A faithful copy is needed. Set down all of the data below exactly.
(DATA SHOWN Opens)
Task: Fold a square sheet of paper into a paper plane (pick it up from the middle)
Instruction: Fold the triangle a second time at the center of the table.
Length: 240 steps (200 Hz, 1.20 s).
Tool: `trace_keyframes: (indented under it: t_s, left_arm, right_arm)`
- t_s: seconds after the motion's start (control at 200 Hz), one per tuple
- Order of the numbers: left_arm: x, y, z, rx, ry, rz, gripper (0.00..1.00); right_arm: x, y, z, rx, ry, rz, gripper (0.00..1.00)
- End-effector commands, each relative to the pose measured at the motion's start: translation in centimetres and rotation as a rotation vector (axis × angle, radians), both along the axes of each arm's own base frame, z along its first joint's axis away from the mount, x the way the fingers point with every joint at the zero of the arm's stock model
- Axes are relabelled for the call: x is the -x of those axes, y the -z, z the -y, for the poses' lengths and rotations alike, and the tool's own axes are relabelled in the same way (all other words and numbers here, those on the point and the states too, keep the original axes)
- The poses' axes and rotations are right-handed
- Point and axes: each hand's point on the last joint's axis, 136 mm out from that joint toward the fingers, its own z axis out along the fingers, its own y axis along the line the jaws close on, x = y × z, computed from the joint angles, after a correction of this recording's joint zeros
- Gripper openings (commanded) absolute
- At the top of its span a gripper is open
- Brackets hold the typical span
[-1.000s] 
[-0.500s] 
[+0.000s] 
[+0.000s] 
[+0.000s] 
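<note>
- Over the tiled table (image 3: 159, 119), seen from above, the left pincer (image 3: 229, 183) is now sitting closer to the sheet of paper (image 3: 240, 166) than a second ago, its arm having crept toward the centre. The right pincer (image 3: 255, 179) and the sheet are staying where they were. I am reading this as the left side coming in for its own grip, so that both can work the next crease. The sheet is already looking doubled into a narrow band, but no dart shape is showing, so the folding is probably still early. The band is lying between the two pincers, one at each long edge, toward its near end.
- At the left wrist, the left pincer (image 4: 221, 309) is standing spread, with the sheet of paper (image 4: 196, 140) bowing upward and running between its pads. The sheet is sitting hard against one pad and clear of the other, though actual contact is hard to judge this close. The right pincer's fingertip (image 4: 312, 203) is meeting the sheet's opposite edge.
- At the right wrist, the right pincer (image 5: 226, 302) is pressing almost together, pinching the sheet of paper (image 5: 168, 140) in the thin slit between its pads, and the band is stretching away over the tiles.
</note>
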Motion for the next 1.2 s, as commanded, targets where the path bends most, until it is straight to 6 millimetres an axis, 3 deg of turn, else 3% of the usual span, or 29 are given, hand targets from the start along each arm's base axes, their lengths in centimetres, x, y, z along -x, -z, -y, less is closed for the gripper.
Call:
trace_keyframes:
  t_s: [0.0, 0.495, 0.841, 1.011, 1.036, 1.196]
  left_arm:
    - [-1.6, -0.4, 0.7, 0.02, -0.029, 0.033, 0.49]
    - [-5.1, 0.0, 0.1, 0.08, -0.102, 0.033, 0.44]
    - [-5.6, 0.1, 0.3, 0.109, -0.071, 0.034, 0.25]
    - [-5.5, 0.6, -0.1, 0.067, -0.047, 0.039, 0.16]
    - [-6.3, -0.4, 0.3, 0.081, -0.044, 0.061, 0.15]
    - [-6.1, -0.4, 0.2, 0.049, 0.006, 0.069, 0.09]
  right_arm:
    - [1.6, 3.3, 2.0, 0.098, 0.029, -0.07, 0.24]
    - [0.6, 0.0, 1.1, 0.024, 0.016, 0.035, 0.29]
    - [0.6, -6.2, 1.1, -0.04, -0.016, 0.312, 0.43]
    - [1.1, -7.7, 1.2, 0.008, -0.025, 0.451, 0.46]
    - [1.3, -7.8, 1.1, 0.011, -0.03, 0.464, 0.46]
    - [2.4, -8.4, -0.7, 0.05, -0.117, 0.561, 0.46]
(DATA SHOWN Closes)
YOUR RESPONSE:
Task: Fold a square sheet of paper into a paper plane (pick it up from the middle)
Instruction: Fold the triangle a second time at the center of the table.
Length: 240 steps (200 Hz, 1.20 s).
Tool: `trace_keyframes: (indented under it: t_s, left_arm, right_arm)`
- t_s: seconds after the motion's start (control at 200 Hz), one per tuple
- Order of the numbers: left_arm: x, y, z, rx, ry, rz, gripper (0.00..1.00); right_arm: x, y, z, rx, ry, rz, gripper (0.00..1.00)
- End-effector commands, each relative to the pose measured at the motion's start: translation in centimetres and rotation as a rotation vector (axis × angle, radians), both along the axes of each arm's own base frame, z along its first joint's axis away from the mount, x the way the fingers point with every joint at the zero of the arm's stock model
- Axes are relabelled for the call: x is the -x of those axes, y the -z, z the -y, for the poses' lengths and rotations alike, and the tool's own axes are relabelled in the same way (all other words and numbers here, those on the point and the states too, keep the original axes)
- The poses' axes and rotations are right-handed
- Point and axes: each hand's point on the last joint's axis, 136 mm out from that joint toward the fingers, its own z axis out along the fingers, its own y axis along the line the jaws close on, x = y × z, computed from the joint angles, after a correction of this recording's joint zeros
- Gripper openings (commanded) absolute
- At the top of its span a gripper is open
- Brackets hold the typical span
[-1.000s] 
[-0.500s] 
[+0.000s] 
[+0.000s] 
[+0.000s] 
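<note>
- Over the tiled table (image 3: 159, 119), seen from above, the left pincer (image 3: 229, 183) is now sitting closer to the sheet of paper (image 3: 240, 166) than a second ago, its arm having crept toward the centre. The right pincer (image 3: 255, 179) and the sheet are staying where they were. I am reading this as the left side coming in for its own grip, so that both can work the next crease. The sheet is already looking doubled into a narrow band, but no dart shape is showing, so the folding is probably still early. The band is lying between the two pincers, one at each long edge, toward its near end.
- At the left wrist, the left pincer (image 4: 221, 309) is standing spread, with the sheet of paper (image 4: 196, 140) bowing upward and running between its pads. The sheet is sitting hard against one pad and clear of the other, though actual contact is hard to judge this close. The right pincer's fingertip (image 4: 312, 203) is meeting the sheet's opposite edge.
- At the right wrist, the right pincer (image 5: 226, 302) is pressing almost together, pinching the sheet of paper (image 5: 168, 140) in the thin slit between its pads, and the band is stretching away over the tiles.
</note>
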Motion for the next 1.2 s, as commanded, targets where the path bends most, until it is straight to 6 millimetres an axis, 3 deg of turn, else 3% of the usual span, or 29 are given, hand targets from the start along each arm's base axes, their lengths in centimetres, x, y, z along -x, -z, -y, less is closed for the gripper.
Call:
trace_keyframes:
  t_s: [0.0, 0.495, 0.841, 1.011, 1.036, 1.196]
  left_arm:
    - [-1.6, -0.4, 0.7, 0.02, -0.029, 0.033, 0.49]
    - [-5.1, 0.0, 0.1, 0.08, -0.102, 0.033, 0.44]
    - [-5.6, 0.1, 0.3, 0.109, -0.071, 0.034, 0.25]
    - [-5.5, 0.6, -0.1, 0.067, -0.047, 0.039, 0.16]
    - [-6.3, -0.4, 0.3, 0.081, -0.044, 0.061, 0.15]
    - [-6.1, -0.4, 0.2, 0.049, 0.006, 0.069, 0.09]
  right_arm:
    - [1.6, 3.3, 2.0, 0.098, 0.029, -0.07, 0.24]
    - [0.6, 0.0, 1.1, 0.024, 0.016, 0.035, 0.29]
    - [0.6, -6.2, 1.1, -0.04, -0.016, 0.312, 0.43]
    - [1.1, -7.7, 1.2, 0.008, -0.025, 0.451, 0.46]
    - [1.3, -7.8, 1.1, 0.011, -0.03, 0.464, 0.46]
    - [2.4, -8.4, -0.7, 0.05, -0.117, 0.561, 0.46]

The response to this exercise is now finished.